Pourquoi Jimmy Edgar est-il l'un des plus grands artistes de la musique électronique contemporaine? Héritier de Kraftwerk, Prince et Aphex Twin. Enfant de Detroit, du Funk, de la Techno et du R'n'B. Continuité de la Motown, Dance Mania et Underground Resistance. Personnalité hautement spirituelle et déroutante. Ultra proflique. Technologique et Sexy. Jimmy Edgar, c'est tout ça...

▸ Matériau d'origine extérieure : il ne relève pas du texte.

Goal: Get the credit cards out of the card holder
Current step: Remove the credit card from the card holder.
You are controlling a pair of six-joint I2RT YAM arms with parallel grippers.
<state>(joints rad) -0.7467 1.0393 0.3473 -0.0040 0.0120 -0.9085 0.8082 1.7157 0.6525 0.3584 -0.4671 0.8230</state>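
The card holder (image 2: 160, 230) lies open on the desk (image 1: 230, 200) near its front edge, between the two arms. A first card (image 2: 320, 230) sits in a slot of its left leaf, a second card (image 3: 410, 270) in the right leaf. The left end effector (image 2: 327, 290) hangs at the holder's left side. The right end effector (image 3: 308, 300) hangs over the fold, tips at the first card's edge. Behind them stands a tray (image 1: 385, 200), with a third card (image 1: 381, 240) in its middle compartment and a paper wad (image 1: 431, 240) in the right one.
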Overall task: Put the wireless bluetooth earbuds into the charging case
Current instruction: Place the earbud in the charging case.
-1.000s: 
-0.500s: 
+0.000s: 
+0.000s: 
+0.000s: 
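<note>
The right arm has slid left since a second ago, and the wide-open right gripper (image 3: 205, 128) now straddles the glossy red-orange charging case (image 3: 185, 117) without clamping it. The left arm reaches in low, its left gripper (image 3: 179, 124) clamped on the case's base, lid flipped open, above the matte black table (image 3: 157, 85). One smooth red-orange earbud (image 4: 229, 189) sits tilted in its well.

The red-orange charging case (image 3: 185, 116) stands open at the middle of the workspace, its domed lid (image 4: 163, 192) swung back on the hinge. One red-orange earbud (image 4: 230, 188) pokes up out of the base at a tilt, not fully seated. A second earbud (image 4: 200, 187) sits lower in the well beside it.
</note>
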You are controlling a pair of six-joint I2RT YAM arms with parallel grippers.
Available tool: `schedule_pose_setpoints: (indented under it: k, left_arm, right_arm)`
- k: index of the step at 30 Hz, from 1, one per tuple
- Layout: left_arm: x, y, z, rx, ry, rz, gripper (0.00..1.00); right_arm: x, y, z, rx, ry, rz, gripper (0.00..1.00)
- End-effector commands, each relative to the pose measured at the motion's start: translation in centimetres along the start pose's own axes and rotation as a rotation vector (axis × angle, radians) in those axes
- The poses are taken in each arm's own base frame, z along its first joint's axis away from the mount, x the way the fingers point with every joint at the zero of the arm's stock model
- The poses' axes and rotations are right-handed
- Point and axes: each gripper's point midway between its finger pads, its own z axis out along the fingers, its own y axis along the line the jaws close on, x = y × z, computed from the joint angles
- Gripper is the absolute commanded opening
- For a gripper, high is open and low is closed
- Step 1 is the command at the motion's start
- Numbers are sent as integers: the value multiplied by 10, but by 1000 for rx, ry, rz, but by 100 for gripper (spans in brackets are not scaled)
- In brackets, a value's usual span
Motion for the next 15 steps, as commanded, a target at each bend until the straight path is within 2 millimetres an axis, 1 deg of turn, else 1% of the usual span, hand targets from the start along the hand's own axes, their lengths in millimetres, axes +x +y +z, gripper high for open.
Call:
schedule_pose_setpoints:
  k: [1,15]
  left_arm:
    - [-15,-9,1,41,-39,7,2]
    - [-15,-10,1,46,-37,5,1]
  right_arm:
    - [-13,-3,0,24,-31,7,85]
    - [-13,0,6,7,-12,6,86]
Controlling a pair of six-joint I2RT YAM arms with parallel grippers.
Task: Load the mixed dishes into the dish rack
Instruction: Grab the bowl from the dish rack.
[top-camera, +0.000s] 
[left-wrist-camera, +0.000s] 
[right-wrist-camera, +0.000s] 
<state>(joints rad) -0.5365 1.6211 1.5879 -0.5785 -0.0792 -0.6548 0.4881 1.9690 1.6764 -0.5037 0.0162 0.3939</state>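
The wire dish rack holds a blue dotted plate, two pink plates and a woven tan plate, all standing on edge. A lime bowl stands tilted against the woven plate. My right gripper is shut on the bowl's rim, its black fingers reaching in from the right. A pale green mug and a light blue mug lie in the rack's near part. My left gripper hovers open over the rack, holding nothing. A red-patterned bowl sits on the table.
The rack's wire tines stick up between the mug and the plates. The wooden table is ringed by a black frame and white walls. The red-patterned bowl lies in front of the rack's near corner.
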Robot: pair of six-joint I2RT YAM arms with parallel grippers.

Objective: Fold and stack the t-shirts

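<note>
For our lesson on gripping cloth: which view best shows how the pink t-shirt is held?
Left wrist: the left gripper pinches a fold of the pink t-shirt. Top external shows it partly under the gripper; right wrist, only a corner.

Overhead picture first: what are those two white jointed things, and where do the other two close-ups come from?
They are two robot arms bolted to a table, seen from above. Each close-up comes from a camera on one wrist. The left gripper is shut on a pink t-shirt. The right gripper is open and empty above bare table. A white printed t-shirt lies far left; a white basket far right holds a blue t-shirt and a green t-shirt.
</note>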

Depuis ses débuts sur le label Warp, celui que l'on a eu la chance d'interviewer en 2010 ne cesse de nous fasciner. A l'heure où il crée son propre label, Ultramajic, il nous parait d'autant plus nécessaire de retracer dans les grandes lignes le parcours de celui qui n'a pas son pareil pour délivrer une musique cosmico-érotico-robotique tirée d'une B.O d'un film de Paul Verhoeven. Avec, pour l'occasion, un visuel signé par le très talentueux Pierre Thyss. Ainsi qu'un mix spécial conçu par mes soins, accès sur les diverses facettes de sa musique (en écoute plus bas). Une démarche de focus que nous ferons dorénavant plus souvent.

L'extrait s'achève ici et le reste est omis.